→ Available records
»»

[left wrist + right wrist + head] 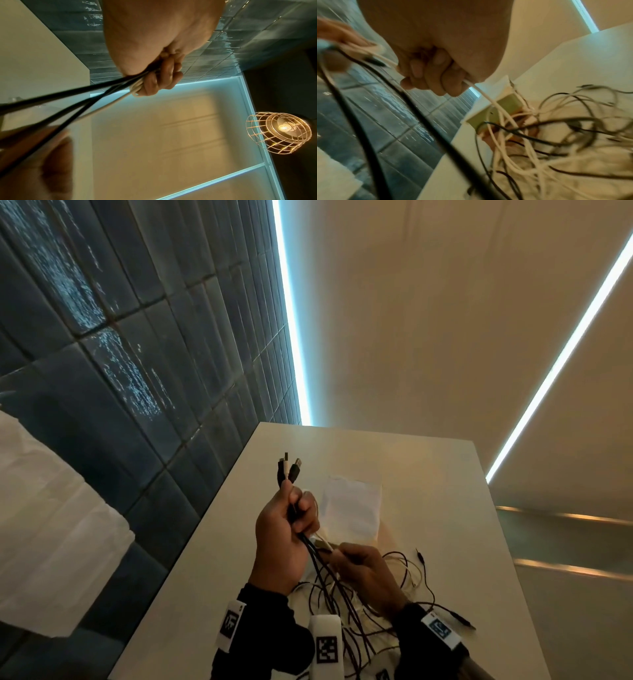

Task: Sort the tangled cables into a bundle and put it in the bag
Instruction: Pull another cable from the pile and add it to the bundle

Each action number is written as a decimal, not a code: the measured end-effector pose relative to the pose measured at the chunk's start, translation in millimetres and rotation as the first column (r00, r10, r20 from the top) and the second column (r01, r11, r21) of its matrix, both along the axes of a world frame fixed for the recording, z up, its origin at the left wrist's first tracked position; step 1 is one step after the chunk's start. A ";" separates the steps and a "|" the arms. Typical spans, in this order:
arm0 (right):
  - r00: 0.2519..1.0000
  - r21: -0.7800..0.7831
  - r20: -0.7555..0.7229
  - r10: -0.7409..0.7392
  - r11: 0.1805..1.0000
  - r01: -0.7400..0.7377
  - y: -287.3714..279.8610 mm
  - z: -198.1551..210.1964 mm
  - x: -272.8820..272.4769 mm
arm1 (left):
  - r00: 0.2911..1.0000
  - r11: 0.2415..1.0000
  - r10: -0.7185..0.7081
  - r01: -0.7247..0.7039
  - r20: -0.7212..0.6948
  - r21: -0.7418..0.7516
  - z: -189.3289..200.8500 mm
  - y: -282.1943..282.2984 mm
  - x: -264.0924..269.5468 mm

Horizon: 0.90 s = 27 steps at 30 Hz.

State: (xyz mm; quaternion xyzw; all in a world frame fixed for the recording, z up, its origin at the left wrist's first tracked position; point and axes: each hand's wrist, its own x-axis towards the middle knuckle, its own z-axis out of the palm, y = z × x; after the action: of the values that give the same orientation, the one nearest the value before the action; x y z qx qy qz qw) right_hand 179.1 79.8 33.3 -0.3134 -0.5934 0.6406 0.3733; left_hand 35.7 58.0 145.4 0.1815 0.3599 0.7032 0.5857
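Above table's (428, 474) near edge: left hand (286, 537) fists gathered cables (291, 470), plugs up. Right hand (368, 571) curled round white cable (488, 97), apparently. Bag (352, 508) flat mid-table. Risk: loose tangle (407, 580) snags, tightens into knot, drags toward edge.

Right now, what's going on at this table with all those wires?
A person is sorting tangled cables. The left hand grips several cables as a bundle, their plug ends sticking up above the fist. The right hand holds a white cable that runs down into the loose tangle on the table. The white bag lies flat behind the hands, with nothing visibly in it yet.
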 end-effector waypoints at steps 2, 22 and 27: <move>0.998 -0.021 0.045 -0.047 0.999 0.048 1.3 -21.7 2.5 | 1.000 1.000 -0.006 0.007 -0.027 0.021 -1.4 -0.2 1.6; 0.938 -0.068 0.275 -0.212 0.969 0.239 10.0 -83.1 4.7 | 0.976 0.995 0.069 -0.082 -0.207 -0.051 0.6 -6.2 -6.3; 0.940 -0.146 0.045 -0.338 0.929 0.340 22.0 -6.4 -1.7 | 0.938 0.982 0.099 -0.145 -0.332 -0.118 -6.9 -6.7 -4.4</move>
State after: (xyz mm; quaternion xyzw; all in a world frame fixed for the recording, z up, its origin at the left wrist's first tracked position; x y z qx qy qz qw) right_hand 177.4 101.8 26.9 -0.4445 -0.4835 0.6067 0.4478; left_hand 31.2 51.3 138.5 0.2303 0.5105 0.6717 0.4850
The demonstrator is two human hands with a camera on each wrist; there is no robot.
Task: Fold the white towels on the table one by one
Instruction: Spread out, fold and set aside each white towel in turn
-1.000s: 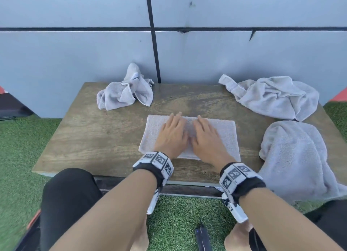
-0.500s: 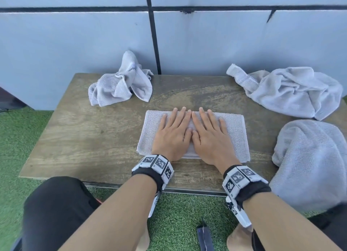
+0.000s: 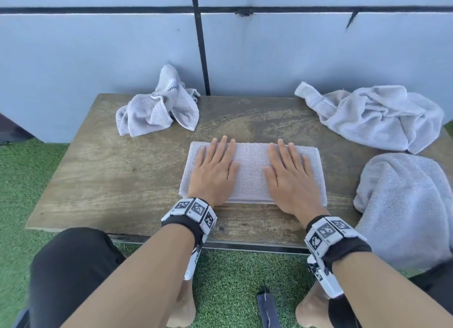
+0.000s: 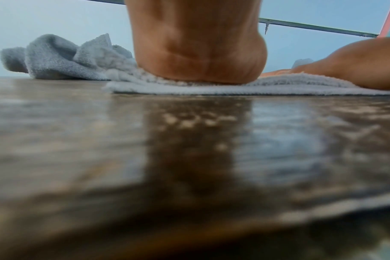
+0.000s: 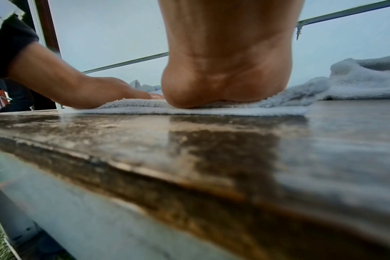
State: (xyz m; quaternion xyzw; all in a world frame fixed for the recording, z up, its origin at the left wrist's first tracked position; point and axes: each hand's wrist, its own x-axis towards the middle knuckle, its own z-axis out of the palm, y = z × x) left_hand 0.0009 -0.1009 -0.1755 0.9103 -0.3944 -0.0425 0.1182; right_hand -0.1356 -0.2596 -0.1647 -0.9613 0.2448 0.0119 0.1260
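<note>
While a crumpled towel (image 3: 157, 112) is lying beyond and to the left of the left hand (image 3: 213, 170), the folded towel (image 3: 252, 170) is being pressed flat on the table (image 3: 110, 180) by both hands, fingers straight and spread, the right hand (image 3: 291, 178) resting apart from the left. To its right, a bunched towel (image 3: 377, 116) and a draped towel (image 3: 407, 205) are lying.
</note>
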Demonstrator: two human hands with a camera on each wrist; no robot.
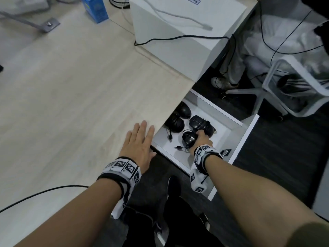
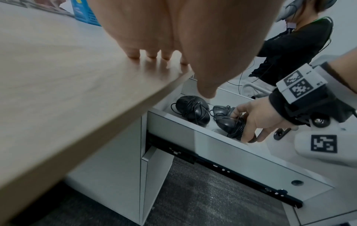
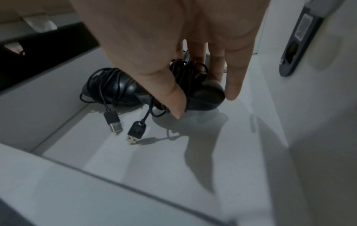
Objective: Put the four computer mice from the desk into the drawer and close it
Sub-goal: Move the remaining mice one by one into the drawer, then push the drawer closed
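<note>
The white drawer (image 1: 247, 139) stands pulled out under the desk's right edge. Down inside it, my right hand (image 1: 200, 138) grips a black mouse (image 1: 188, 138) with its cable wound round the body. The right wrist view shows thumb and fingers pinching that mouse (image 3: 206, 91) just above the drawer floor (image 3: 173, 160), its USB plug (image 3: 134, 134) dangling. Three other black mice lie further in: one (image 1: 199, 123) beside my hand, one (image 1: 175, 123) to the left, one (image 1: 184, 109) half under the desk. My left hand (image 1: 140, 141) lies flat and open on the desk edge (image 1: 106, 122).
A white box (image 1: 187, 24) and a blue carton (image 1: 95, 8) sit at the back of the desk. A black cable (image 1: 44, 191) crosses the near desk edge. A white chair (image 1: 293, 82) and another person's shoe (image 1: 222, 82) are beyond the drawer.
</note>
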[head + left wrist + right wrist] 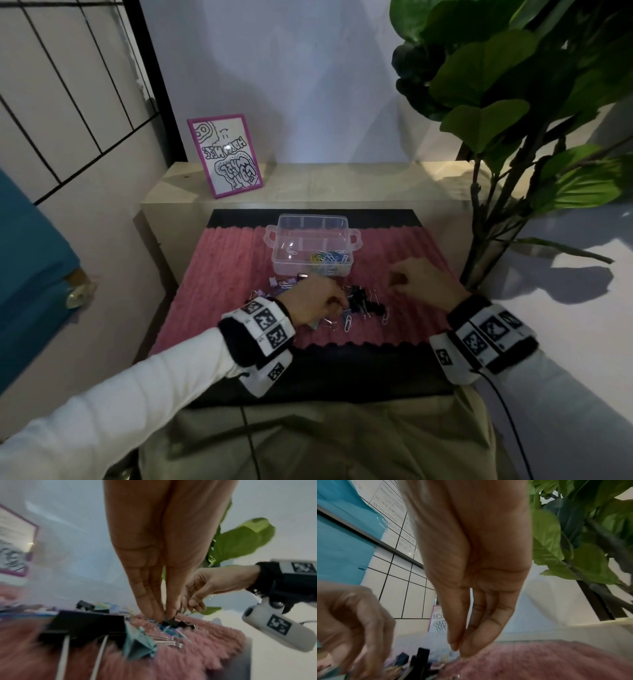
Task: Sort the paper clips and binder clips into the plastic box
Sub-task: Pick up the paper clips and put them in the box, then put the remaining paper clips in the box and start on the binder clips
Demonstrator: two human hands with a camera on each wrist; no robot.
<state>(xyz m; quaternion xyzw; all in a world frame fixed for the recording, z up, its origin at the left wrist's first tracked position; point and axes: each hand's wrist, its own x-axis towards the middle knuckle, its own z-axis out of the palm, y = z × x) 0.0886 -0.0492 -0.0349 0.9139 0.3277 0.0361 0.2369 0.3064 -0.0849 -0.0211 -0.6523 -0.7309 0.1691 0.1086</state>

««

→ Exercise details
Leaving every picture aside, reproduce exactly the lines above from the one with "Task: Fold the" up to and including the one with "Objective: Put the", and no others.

→ Problem solution
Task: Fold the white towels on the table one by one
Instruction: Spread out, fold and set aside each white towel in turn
-1.000s: 
-0.500s: 
+0.000s: 
+0.000s: 
+0.000s: 
State: (xyz m; quaternion xyzw; all in a world frame fixed for the recording, z up, its origin at the left wrist's first tracked position; point and axes: each hand's wrist, its own x-axis towards the middle knuckle, its own z-axis out of the palm, y = z × x) left_hand 0.0009 -0.1009 -0.1755 0.9103 -0.3944 -0.0425 0.1182; right_hand -0.1356 -0.2596 -0.1647 -0.9613 0.2448 0.0119 0.1260
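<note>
While a crumpled towel (image 3: 157, 112) is lying beyond and to the left of the left hand (image 3: 213, 170), the folded towel (image 3: 252, 170) is being pressed flat on the table (image 3: 110, 180) by both hands, fingers straight and spread, the right hand (image 3: 291, 178) resting apart from the left. To its right, a bunched towel (image 3: 377, 116) and a draped towel (image 3: 407, 205) are lying.
</note>
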Demonstrator: two human hands with a camera on each wrist; no robot.
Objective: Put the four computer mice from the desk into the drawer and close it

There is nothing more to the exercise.